This is a story about tackling those niggling little hard-to-reproduce bugs and how it can be good for both you and your codebase.
I have the dubious honour of being the go-to person for input issues here at Polystream. That means that I get the privilege of tracking down and fixing a number of strange things that happen transiently during people’s sessions including random mouse jumps and stuck key-presses.
And so begins our tale. Every now and again I would get someone complaining that one of their keys had got stuck while streaming an application.
“Can I see it?” I would ask.
“No, it cleared up as soon as I pressed another key”.
“Were you doing anything unusual when it happened?”
“Erm…. OK then.”
This was a rare bug with no known reproducible, therefore it went on the special pile marked “look into it later” (a.k.a. “ignore for now”). And there it stayed until we ran a 100 CCU test. Suddenly with a lot more people playing for a lot longer, a rare and hard-to-reproduce defect became the number one issue raised by our testers.
Feeling slightly sheepish for having ignored this for so long I sat down and actually tried to reproduce the problem. I started with Half-Life 2 (as that was the title I felt had come up most often in word-of-mouth bug reports) and just played it a number of times, streaming from my on-site server to my desktop PC. I did not see the bug. At this point, it would have been easy to just sigh, mark it as “can not reproduce” and move on, but by now it was clear that there was something there, so I rolled up my sleeves and set to finding that bug!
“Right!”, I thought. “Maybe this is a latency/timing thing rather than a plain input handling error?” So I grabbed a coffee and started a new session playing from one of our servers in Amsterdam. After a little while playing, I saw a stuck key for the first time! And even better, I ran a few more runs and managed to see the bug again! So this leads me straight on to my first learning.
1. Don’t give up. If it happened before, it can happen again. Keep trying to find a way to reproduce the bug!
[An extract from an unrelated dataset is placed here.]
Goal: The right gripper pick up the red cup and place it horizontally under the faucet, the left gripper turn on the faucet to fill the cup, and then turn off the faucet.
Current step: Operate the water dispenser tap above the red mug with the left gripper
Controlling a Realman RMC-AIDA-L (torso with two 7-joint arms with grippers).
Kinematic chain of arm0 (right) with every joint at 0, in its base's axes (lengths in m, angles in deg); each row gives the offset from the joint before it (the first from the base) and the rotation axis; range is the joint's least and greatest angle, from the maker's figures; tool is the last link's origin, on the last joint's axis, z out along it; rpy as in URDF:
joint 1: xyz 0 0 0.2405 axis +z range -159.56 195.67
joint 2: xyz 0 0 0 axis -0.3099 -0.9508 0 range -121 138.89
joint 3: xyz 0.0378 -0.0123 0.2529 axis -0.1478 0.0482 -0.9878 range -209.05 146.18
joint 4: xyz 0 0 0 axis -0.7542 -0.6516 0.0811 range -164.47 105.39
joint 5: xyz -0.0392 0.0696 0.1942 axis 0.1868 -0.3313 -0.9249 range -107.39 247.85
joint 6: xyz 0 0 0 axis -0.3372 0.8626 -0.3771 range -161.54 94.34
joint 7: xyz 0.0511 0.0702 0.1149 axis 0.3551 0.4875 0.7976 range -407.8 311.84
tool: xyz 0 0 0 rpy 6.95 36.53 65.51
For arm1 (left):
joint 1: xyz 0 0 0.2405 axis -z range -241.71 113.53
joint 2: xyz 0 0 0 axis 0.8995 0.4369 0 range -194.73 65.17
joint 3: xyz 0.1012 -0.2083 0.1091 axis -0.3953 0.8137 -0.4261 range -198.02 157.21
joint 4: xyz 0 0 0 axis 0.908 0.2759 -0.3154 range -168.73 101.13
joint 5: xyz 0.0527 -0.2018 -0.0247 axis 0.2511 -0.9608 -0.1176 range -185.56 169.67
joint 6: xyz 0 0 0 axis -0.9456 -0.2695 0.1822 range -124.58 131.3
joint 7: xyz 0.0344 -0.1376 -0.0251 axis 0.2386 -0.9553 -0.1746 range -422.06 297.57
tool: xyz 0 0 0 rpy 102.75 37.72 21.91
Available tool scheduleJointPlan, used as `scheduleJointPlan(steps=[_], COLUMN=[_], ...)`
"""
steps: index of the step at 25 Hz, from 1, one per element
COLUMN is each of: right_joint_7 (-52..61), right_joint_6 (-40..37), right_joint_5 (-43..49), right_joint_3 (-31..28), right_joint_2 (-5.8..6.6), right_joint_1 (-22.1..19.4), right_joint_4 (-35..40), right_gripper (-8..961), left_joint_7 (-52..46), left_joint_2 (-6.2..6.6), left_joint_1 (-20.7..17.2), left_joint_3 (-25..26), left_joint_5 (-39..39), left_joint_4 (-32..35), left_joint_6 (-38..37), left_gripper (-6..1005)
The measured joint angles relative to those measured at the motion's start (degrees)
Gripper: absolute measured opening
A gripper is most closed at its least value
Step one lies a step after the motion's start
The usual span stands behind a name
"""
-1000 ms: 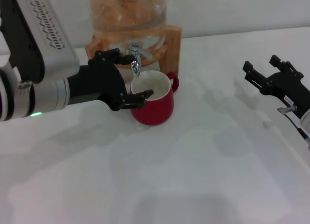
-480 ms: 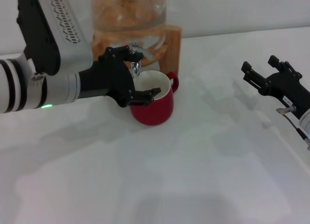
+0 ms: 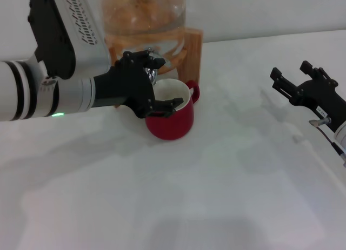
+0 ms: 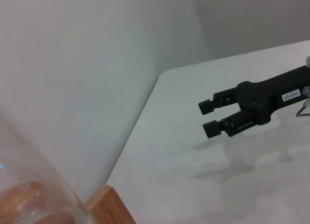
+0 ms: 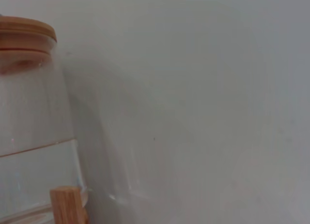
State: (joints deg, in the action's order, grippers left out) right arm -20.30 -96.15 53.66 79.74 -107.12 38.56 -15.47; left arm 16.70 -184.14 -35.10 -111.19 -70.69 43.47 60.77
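Two arms show from my head camera, and I read the job as partly done. Biggest is the glass jar (image 3: 143, 15) on its wooden stand (image 3: 192, 47). Next, the left gripper (image 3: 148, 85), fingers spread around the faucet (image 3: 152, 63), not clamped. Right gripper (image 3: 294, 80) idles well apart, jaws open. Red cup (image 3: 172, 117) sits upright below the spout; whether it's filling, I cannot tell.
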Motion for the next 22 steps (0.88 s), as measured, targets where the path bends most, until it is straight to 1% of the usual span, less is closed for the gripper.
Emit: scheduleJointPlan(steps=[9,15,22], right_joint_7=[0.12,0.19,0.20], right_joint_6=[-0.12,-0.13,-0.21], right_joint_5=[-0.05,-0.04,-0.04], right_joint_3=[0.00,0.00,0.00], right_joint_2=[0.04,0.05,0.02], right_joint_1=[-0.03,-0.13,-0.27], right_joint_4=[-0.01,0.00,0.00], right_gripper=[857,857,857], left_joint_7=[0.11,0.44,0.82], left_joint_2=[0.09,0.16,0.11], left_joint_1=[0.33,1.30,3.38], left_joint_3=[0.29,0.29,0.26], left_joint_5=[0.52,0.60,0.65], left_joint_4=[-0.62,-1.81,-3.67], left_joint_6=[-0.23,-0.27,-0.29], left_gripper=[849,848,848])
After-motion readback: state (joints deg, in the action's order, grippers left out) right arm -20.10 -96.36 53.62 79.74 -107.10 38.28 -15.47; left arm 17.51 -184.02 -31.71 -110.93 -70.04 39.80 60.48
Upon sharing my bug reproduction (or “repro” for short) with the team there was instantly some
wild and unfounded speculation thoughtful and reasonable discourse as to the cause. One thing that people were forcefully claiming was definitely the issue suggesting was a potential avenue for investigation was the complications around correctly handling system keys on Windows. I managed to promptly eliminate this possibility by refining my repro to one that only involved using the right and left arrow keys without any overlap between presses – in a certain spot slightly into the level I moved side to side for about 4 minutes before, eventually, I would get a stuck key. Even better, this now reliably reproduced the bug every time (eventually). This leads me to the second learning.
2. Try not to hypothesise too much before you know what’s actually going on. It is very easy to jump to conclusions that can make you focus on total irrelevances
An aside: you know that jumping mouse I mentioned earlier, well it turns out that that was a good example of why it is important to be led by observations, not your theories as to what is going wrong. In that case I managed to find out that the bug only happened on our cloud instances and it happened even when no one was touching the mouse. Having stepped through and logged the code to oblivion and found nothing that corresponded with the mouse jump, I went back to basics and decided to study the events themselves. Timing with a stopwatch I found that the jumps were exactly 4 minutes apart, which was too regular and too odd an interval to be a coincidence. Looking in the scheduled tasks on the machine I found that the sysinternals bginfo tool was running every 4 minutes. Bingo! Every 4 minutes the background was being reset causing explorer to refresh and making the game window momentarily lose focus. No amount of debugging or tracing would ever show that up, but 30 minutes with a pencil and paper and a stopwatch led right to the solution!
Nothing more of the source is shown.